* _DATA FOR REVIEW_:

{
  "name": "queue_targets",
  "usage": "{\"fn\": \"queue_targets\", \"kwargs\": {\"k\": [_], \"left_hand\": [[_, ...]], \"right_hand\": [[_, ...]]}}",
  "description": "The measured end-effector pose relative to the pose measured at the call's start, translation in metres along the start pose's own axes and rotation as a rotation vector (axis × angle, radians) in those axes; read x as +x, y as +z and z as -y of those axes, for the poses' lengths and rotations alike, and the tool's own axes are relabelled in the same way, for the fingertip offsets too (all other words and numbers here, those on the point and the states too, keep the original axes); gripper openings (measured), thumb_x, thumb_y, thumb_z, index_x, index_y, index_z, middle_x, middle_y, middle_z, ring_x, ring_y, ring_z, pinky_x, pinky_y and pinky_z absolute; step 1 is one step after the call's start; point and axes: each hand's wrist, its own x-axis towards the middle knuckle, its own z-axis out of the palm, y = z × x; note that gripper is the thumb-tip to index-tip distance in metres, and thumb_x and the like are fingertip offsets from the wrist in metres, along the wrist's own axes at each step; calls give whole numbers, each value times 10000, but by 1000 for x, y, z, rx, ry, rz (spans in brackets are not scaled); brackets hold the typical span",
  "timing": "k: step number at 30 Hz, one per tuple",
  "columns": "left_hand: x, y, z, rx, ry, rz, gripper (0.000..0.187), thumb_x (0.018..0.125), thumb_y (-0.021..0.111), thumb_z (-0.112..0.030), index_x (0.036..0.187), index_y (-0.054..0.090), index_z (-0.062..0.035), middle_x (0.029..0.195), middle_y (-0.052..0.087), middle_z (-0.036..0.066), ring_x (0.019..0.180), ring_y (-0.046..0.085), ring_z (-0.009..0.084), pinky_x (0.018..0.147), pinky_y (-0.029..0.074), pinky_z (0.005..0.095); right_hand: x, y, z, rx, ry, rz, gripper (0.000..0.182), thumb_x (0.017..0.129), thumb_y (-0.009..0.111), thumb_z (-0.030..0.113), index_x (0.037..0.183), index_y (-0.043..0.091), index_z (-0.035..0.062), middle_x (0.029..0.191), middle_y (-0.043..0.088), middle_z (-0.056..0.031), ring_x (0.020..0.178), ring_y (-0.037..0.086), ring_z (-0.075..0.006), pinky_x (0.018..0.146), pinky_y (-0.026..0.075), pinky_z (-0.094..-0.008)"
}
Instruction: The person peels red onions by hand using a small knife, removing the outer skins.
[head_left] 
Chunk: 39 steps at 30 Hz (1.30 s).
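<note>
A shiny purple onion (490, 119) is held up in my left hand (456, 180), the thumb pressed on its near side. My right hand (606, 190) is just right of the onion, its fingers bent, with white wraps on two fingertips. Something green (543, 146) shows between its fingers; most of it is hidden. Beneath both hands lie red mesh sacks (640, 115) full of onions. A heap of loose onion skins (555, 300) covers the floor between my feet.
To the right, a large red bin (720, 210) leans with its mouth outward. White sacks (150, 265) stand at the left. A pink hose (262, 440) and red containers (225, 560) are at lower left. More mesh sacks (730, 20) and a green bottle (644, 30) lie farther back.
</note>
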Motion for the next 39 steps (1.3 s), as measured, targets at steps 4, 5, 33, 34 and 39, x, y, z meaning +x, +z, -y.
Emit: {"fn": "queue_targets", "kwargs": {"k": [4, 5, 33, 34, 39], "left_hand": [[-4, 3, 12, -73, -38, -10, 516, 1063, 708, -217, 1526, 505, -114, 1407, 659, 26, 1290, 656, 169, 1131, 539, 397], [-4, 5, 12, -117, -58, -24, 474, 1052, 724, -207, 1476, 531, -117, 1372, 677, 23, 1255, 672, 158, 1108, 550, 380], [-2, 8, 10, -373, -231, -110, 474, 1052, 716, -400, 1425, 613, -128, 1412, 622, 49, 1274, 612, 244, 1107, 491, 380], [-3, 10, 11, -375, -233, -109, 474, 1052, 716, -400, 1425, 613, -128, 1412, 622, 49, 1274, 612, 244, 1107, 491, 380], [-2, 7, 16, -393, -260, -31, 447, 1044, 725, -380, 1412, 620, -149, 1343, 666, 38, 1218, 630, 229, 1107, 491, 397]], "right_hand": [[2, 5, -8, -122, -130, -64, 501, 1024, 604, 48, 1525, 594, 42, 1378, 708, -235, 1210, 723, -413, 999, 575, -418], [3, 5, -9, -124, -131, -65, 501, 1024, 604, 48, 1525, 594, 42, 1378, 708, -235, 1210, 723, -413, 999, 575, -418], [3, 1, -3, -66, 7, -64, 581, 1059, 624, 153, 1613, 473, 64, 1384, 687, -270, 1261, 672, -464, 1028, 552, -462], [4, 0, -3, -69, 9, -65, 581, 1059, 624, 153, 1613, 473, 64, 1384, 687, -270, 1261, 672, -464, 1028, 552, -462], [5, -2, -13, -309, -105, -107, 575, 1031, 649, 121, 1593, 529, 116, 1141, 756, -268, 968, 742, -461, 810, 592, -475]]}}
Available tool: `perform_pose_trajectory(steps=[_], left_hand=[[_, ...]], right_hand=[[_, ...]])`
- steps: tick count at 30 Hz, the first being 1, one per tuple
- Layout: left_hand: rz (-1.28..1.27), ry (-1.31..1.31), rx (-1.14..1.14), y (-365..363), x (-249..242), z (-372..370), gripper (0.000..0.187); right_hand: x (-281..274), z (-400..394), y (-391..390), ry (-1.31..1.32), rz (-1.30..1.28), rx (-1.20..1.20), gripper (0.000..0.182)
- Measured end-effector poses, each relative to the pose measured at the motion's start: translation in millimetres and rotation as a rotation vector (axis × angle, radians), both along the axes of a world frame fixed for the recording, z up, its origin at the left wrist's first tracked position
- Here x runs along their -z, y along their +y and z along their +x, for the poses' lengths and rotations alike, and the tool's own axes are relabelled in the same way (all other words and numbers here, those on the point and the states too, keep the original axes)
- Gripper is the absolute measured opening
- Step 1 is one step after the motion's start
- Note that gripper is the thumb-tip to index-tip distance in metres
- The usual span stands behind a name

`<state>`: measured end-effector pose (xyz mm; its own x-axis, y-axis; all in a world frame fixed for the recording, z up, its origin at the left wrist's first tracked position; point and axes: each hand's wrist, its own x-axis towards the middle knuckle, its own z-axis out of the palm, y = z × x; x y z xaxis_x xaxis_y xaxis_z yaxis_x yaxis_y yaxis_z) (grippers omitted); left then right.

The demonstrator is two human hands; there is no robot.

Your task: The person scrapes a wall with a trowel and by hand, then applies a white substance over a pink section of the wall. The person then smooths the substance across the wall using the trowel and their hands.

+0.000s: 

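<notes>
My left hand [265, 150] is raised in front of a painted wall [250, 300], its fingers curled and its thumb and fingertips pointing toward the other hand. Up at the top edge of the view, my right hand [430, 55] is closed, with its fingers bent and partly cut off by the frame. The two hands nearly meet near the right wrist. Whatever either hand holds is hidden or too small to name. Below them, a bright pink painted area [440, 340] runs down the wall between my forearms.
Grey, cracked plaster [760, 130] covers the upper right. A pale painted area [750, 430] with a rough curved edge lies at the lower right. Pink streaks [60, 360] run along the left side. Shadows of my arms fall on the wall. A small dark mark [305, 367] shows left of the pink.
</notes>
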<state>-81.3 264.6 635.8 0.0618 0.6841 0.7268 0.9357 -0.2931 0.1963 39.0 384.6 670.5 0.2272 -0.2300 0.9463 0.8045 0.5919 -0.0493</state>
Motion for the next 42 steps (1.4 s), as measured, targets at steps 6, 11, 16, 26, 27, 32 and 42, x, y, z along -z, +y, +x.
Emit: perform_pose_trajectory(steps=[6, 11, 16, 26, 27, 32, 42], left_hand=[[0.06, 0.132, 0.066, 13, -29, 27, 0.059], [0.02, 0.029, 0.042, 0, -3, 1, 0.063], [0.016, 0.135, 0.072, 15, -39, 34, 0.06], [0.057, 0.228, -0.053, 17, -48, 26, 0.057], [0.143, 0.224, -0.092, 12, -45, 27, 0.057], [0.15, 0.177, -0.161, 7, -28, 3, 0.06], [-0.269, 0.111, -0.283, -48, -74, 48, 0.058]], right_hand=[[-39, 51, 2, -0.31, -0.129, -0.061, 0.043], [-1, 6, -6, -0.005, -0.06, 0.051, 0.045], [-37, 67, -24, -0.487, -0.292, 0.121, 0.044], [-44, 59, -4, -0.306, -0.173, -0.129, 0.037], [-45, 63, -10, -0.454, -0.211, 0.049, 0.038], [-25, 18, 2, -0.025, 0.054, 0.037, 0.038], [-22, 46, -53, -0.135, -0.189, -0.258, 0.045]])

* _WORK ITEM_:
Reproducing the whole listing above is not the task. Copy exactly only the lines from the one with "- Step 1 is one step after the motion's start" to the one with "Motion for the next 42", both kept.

* _SOLUTION TO THE EXERCISE_:
- Step 1 is one step after the motion's start
- Note that gripper is the thumb-tip to index-tip distance in metres
- The usual span stands behind a name

`<state>`: measured end-effector pose (xyz mm; its own x-axis, y-axis; all in a world frame fixed for the recording, z up, its origin at the left wrist's first tracked position; point and axes: each hand's wrist, its own x-axis towards the middle knuckle, its own z-axis out of the palm, y = z × x; x y z xaxis_x xaxis_y xaxis_z yaxis_x yaxis_y yaxis_z) (grippers omitted); left then right.

The demonstrator is two human hands; there is no robot.

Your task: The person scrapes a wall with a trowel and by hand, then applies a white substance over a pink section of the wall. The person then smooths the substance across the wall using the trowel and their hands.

+0.000s: 

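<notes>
My left hand [265, 150] is raised in front of a painted wall [250, 300], its fingers curled and its thumb and fingertips pointing toward the other hand. Up at the top edge of the view, my right hand [430, 55] is closed, with its fingers bent and partly cut off by the frame. The two hands nearly meet near the right wrist. Whatever either hand holds is hidden or too small to name. Below them, a bright pink painted area [440, 340] runs down the wall between my forearms.
Grey, cracked plaster [760, 130] covers the upper right. A pale painted area [750, 430] with a rough curved edge lies at the lower right. Pink streaks [60, 360] run along the left side. Shadows of my arms fall on the wall. A small dark mark [305, 367] shows left of the pink.
</notes>
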<state>-81.3 264.6 635.8 0.0618 0.6841 0.7268 0.9357 -0.2931 0.1963 39.0 384.6 670.5 0.2272 -0.2300 0.9463 0.8045 0.5919 -0.0493</state>
Motion for the next 42 steps (1.4 s), as measured, targets at steps 6, 11, 16, 26, 27, 32 and 42, x, y, z along -z, +y, +x.

Nothing more remains to be added to this answer.